Ingredients:
- 2 cups (250g) all-purpose flour
- 2 cups (400g) granulated sugar
- ¾ cup (75g) unsweetened cocoa powder
- 1 ½ teaspoons baking powder
- 1 ½ teaspoons baking soda
- 1 teaspoon salt
- 1 cup (240ml) buttermilk
- ½ cup (120ml) vegetable oil
- 2 large eggs
- 2 teaspoons vanilla extract
- 1 cup (240ml) boiling water
- 2 teaspoons instant espresso powder (optional, enhances chocolate flavor)
- 12 ounces (340g) high-quality semi-sweet chocolate, finely chopped (at least 60% cacao)
- 1 cup (240ml) heavy cream
- 2 tablespoons (30g) unsalted butter, softened
- 1 tablespoon (15ml) light corn syrup (optional, adds shine)
- Pinch of sea salt
Instructions:
- Grease and flour two 9-inch round cake pans.
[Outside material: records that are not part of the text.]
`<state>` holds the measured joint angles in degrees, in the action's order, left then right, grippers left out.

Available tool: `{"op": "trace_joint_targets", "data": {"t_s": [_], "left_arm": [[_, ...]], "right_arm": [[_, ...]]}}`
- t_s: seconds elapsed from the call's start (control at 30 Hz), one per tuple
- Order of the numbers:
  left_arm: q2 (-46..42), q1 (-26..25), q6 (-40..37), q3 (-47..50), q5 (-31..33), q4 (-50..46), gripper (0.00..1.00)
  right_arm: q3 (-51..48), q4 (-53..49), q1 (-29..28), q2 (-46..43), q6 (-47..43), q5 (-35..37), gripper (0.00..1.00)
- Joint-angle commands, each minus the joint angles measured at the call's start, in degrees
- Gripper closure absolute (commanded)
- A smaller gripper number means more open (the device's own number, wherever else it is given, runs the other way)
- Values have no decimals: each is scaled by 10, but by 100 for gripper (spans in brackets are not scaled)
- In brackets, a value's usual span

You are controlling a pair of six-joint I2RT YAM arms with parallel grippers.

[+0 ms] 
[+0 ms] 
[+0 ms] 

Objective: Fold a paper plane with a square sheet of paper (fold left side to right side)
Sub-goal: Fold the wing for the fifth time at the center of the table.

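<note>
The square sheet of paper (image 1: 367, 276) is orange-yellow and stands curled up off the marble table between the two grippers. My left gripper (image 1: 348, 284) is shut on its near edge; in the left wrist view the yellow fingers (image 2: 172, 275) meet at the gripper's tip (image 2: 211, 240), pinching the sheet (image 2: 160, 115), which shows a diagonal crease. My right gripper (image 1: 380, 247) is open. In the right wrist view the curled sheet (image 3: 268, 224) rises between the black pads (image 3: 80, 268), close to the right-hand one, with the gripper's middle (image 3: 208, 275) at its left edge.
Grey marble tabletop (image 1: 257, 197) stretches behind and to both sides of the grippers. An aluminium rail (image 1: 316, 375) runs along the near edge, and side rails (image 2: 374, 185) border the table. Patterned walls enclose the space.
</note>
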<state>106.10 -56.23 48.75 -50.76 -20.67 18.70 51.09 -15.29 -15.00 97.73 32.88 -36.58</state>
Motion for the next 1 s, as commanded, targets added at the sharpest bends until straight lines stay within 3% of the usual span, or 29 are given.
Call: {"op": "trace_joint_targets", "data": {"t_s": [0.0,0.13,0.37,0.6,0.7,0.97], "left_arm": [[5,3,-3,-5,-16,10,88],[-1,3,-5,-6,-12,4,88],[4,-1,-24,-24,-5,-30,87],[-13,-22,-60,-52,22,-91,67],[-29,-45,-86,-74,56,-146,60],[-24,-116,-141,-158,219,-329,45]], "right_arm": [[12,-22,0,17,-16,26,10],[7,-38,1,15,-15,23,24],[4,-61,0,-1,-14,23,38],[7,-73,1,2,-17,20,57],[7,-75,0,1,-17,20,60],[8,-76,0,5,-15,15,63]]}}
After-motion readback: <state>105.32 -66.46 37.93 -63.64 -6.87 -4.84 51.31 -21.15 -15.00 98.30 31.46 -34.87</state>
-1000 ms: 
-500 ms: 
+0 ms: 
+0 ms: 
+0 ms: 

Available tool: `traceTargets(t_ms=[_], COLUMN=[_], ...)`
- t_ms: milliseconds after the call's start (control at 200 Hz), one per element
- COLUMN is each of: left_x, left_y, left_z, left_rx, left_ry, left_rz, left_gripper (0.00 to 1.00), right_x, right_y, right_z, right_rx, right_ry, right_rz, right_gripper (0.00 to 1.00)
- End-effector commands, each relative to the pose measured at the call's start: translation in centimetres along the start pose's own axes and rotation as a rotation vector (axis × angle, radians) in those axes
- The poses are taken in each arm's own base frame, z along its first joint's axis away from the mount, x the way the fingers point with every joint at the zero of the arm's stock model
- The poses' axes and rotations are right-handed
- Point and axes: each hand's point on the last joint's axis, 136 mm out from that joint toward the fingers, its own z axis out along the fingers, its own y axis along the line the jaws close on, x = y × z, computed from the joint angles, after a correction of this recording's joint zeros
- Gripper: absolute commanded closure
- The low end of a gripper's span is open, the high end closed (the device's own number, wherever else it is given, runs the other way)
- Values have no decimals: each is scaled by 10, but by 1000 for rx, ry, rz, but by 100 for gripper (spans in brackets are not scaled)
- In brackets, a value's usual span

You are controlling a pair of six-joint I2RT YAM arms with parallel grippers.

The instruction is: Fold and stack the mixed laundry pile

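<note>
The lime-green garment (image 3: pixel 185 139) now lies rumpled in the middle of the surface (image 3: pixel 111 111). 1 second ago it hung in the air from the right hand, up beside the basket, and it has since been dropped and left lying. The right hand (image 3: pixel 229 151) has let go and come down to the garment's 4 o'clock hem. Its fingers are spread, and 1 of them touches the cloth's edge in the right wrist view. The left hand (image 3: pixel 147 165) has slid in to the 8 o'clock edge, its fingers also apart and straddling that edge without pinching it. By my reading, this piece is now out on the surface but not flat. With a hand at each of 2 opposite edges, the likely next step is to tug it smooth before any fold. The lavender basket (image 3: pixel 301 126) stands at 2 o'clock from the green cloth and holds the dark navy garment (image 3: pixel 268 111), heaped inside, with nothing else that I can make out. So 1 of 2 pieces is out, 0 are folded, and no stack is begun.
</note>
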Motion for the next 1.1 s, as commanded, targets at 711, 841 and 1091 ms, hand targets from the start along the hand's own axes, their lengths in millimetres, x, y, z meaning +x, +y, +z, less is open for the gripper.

Line the bottoms with parchment paper rounds.
- In a large bowl, whisk together the flour, sugar, cocoa powder, baking powder, baking soda, and salt.
- In a separate bowl, whisk together the buttermilk, oil, eggs, and vanilla extract.
- Gradually add the wet ingredients to the dry ingredients, mixing on low speed until just combined.
- Carefully add the boiling water (mixed with espresso powder, if using) to the batter and mix on low speed until smooth. The batter will be thin – don't panic!
- Divide the batter evenly between the prepared cake pans. Bake at 350°F (175°C) for 30-35 minutes, or until a toothpick inserted into the center comes out clean.
- Let the cakes cool in the pans for 10 minutes before inverting them onto a wire rack to cool completely.
- Place the finely chopped chocolate in a heatproof bowl.
- In a saucepan, heat the heavy cream over medium heat until it just begins to simmer (bubbles forming around the edges).
- Pour the hot cream over the chocolate. Let it sit for 1 minute to soften the chocolate.
- Gently whisk the cream and chocolate together until completely smooth and glossy.
- Stir in the softened butter, corn syrup (if using), and a pinch of salt.
- Let the ganache cool at room temperature for about 1-2 hours, or until it has thickened to a spreadable consistency. You want it to be like thick peanut butter.
- Level the cake layers if necessary. Place one cake layer on a serving plate or cake stand.
- Spread half of the ganache evenly over the first cake layer. Top with the second cake layer.
- Frost the entire cake with the remaining ganache.
- For a firmer ganache, chill the cake for at least 30 minutes before serving. This will make for a cleaner cut.